The positive total return of the stock market in the first three quarters prompts us to take a closer look at which companies have formed a leadership cluster and what characteristics they have. The absolute return of tens of percent for seven or eight large-cap companies (fueled by AI) hides a relatively weak structural growth of the S&P 500. For example, the share of companies trading above their average is less than 15%. In the index structure itself, there is not a single company that traded positively every month of the year.
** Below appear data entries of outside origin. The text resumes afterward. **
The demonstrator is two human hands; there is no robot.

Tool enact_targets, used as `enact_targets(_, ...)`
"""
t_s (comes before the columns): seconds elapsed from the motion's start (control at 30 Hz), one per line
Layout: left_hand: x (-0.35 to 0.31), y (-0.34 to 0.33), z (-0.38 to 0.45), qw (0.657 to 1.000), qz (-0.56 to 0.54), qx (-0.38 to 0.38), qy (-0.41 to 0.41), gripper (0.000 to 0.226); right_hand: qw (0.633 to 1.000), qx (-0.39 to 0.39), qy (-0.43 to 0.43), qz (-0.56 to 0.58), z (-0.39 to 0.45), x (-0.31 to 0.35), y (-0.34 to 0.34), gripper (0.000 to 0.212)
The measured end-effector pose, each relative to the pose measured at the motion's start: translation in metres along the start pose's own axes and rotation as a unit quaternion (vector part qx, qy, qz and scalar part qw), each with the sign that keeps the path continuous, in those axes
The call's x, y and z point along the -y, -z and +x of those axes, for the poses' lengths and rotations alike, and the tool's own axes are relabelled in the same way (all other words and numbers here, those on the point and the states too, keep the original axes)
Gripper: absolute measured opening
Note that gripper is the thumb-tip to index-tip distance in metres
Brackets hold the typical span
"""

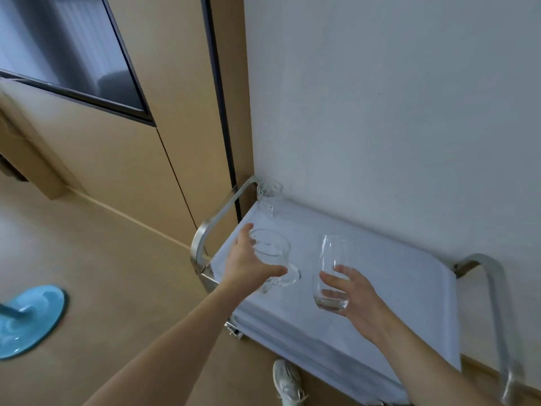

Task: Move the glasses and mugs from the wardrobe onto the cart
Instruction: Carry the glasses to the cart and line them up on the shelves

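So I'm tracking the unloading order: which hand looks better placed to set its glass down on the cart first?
Probably the left. The left hand holds the glass mug upright over the cart top, near the glass in the far corner. The right hand holds its tumbler tilted, so it needs righting.

Both bare forearms reach forward from the lower edge of the view. The left hand (248, 266) is turned with the palm toward the right; its thumb lies along the near side of a clear glass mug with a handle (273, 259) and its fingers curl round the far side. The right hand (355, 300) is a little nearer to the body, palm toward the left, and its fingers wrap the lower part of a tall clear drinking glass (330, 273).
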State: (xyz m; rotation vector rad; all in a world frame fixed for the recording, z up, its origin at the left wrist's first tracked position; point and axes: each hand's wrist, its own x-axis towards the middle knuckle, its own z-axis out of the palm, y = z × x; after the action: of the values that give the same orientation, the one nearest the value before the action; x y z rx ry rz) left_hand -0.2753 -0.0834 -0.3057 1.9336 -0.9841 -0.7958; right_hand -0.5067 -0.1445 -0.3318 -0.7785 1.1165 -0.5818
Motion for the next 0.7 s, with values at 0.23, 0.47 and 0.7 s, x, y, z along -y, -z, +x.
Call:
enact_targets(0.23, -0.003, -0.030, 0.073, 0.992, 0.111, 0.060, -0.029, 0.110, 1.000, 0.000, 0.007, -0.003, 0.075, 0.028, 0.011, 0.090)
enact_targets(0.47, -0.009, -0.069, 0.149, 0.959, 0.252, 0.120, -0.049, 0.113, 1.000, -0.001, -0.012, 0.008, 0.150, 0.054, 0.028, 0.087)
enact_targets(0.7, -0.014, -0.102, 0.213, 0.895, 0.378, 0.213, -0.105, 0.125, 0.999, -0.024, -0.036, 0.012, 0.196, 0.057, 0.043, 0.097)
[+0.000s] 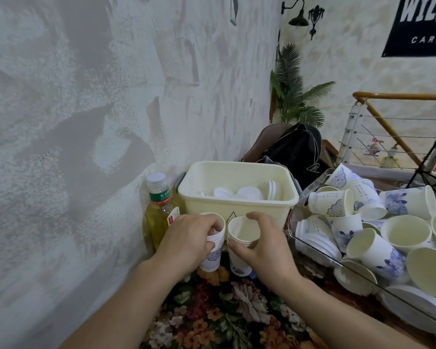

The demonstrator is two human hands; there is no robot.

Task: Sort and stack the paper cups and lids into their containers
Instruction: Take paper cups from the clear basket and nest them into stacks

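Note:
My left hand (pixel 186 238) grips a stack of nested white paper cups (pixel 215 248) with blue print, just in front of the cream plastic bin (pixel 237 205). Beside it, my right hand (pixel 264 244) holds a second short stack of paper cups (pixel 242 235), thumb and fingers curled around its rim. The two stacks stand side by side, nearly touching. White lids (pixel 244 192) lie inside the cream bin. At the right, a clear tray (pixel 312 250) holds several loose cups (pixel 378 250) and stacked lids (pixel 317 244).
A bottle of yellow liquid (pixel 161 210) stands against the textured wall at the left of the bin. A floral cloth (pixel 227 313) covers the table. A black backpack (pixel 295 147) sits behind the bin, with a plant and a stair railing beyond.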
In general, the US economy is balancing on a precipice, as weaker growth could lead to a recession, while more robust growth would restore inflation and Fed activity. In such circumstances, companies from sectors that do not miss possible rallies but are more resilient to the market and viable macro risks look attractive. First of all, these are companies from the healthcare, financials, consumer staples, and industrial sectors.
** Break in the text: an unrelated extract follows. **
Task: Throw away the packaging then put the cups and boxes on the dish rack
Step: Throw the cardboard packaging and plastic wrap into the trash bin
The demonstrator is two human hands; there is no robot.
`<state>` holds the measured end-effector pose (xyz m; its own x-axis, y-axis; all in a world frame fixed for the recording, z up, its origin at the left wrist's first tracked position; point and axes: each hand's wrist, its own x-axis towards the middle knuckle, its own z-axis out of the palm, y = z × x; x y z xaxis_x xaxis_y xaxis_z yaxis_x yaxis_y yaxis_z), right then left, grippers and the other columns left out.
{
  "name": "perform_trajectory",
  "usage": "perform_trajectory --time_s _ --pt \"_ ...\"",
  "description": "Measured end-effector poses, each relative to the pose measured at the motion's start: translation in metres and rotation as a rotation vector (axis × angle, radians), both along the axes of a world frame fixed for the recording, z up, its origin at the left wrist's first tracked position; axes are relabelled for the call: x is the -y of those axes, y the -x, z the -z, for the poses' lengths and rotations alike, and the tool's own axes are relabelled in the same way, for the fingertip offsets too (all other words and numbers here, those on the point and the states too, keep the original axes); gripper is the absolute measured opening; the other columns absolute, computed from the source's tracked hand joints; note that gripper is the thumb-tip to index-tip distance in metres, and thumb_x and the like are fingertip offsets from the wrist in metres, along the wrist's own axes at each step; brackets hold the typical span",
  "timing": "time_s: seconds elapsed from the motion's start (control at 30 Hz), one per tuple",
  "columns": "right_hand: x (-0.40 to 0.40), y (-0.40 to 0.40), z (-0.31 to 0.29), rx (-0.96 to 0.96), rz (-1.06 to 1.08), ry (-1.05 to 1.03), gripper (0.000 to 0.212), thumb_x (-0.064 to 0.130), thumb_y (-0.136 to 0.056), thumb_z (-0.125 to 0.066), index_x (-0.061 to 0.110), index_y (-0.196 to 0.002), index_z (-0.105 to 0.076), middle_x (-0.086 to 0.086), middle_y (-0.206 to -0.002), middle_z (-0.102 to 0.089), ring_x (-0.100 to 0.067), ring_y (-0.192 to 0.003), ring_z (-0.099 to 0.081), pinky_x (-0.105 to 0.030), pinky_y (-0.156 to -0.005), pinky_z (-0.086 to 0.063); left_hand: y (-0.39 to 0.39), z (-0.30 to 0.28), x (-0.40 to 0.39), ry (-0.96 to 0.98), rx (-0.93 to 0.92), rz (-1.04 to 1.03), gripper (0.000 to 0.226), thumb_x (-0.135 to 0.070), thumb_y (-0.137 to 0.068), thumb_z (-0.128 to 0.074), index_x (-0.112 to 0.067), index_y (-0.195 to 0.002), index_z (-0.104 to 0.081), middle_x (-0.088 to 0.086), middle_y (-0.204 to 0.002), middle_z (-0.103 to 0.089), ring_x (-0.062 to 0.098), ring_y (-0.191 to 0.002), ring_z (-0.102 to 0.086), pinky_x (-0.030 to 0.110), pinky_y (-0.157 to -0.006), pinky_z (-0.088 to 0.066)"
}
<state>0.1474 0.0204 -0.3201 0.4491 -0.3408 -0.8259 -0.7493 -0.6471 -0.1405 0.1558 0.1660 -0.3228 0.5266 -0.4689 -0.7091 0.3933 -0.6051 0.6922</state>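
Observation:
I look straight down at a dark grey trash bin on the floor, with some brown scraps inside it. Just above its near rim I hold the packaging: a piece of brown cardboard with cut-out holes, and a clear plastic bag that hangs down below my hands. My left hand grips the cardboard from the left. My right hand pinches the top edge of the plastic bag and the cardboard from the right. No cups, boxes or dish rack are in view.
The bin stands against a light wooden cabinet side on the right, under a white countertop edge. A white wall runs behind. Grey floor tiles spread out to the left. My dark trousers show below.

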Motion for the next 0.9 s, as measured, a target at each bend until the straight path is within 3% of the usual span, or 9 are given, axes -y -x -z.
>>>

The main criteria for selecting companies include the following:

●       Dividend yield higher than the S&P 500

●       Low beta (a measure of market risk for a security or portfolio of securities)

●       High coverage of interest payments

●       Stable net cash flow generation

●       Low debt burden.

The debt market may become a safe haven for investors amid a pause in monetary tightening and a correction in the stock market. Rising yields again marked the debt market. One of the main reasons for such dynamics in the third quarter is the US economy, which is stable in certain categories and, at the same time, has a pro-cyclical fiscal policy.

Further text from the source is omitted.